Je cède, finis par entrer dans une boutique de vêtements. Il est 11h, il n'y a pas grand monde. J'erre dans les rayons, tombe sur une jolie robe, un jean sympa. Je fouille à la recherche de ma taille. La trouve. Fronce les sourcils. Il y a un souci. Je vérifie, non, c'est bien ma taille. J'essaie. C'est bien trop grand. Je me souviens avoir râlé parce que mes pantalons tombaient, je pensais que le lavage avait eu raison d'eux. Ce n'est pas ça, apparemment. Je me sens bien.
Lit.
Je ne me rappelle plus exactement du début de la conversation. Comment en est-on arrivés là ? La crise de toux et la pointe au coeur étaient des signes, je n'y ai pas fait attention, bien mal m'en a pris. Je suis presque en colère, même si je comprends son point de vue, il n'a pas à dire ce genre de choses sur eux, sur des personnes qui me sont chères, il me demande si je comprends vraiment ce qu'il ressent, je réponds, j'ai juste, je comprends, mais ma colère est toujours là, c'est lui qui ne comprend pas, il n'était pas là il y a dix ans, il ne pouvait pas comprendre, et je lâche cette phrase lourde, dramatique, pour défendre ces personnes et tenter de lui expliquer, de lui faire comprendre qu'il se trompe, et je prononce ces mots insoutenables, ces huit mots atroces qui me renvoient alors à cette période noire, maudite, que je tentais d'oublier, d'entasser, d'enterrer, je me retrouve à 16 ans, devant cette personne, et j'ai mal, j'ai tellement mal, et j'ai peur. Je me retrouve tremblante, en pleurs, et parce qu'il est trop tard, qu'il s'est redressé, angoissé, à peine ces mots prononcés, qu'il est à côté de moi, parce que je lui fais confiance plus qu'à n'importe qui d'autre, je parle, je parle de toutes ces choses qui datent de 10 ans, ces choses que je n'ai même jamais confiées par écrit, à personne. Il écoute, il souffre, il est en colère, il se calme, il me dit que désormais, je dois me servir de ça pour être plus forte, et je pleure, et j'acquiesce, et je serre sa main, fort, très fort, mais j'ai toujours peur.
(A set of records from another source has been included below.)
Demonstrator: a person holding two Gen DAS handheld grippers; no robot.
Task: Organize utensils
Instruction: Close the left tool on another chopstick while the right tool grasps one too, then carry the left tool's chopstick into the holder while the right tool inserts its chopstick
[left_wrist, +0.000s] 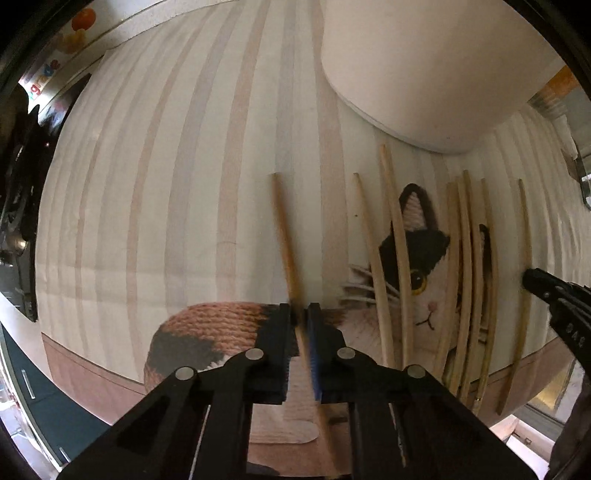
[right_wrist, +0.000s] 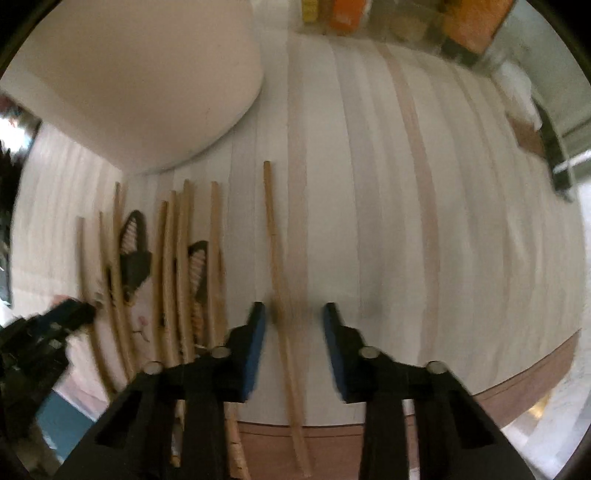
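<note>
My left gripper (left_wrist: 300, 314) points down at a striped tablecloth (left_wrist: 166, 184) and is shut on a wooden chopstick (left_wrist: 284, 229) that lies apart, left of the others. Several more chopsticks (left_wrist: 395, 240) lie side by side across a knitted cat figure (left_wrist: 432, 266). My right gripper (left_wrist: 554, 295) shows at the right edge, by the outermost stick. In the right wrist view my right gripper (right_wrist: 294, 308) straddles a single chopstick (right_wrist: 271, 221); the stick sits close to the left pad and the right pad stands clear of it. The left gripper (right_wrist: 55, 325) is blurred at the left.
A large white rounded container (left_wrist: 424, 74) (right_wrist: 147, 74) stands just beyond the chopstick tips. Coloured packages (right_wrist: 343, 14) line the far edge of the table. The cloth's brown border (right_wrist: 517, 380) marks the near edge.
</note>
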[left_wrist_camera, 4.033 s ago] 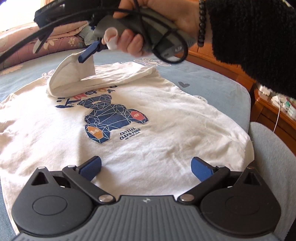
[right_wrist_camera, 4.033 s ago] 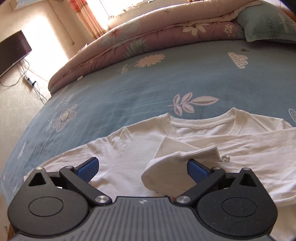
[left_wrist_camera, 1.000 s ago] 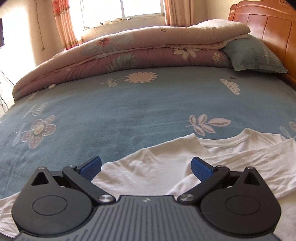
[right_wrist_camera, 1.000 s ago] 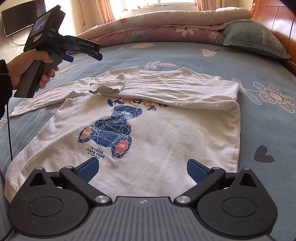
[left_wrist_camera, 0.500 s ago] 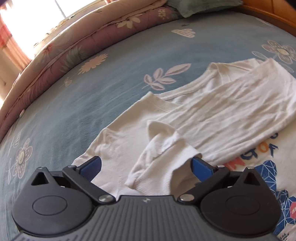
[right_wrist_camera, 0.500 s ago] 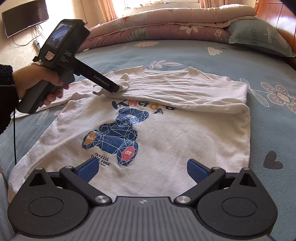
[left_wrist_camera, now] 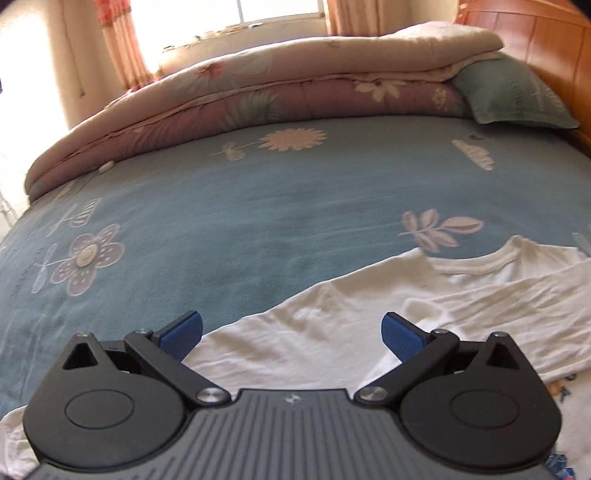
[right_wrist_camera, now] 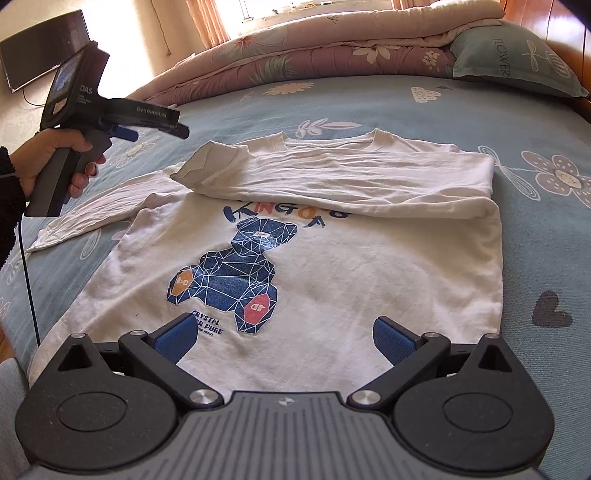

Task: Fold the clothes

Je parle, il parle, il découvre un peu plus chaque jour mes angoisses, mes faiblesses, mes noirceurs, et pourtant il est toujours là, il me répète ce qu'il m'avait affirmé deux semaines auparavant, et plus le temps passe, plus je sais que c'est lui, ça a toujours été lui, et merde aux clichés romantiques écoeurants.
La nuit passe vite, rêves et cauchemars, souvenirs et hallucinations, j'ai chaud et froid et dors mal. Mais à mon réveil il est encore là, alors je me calme, ferme les yeux, décide d'être plus forte. J'ai encore beaucoup d'efforts à fournir. Mais je sais que je peux y arriver.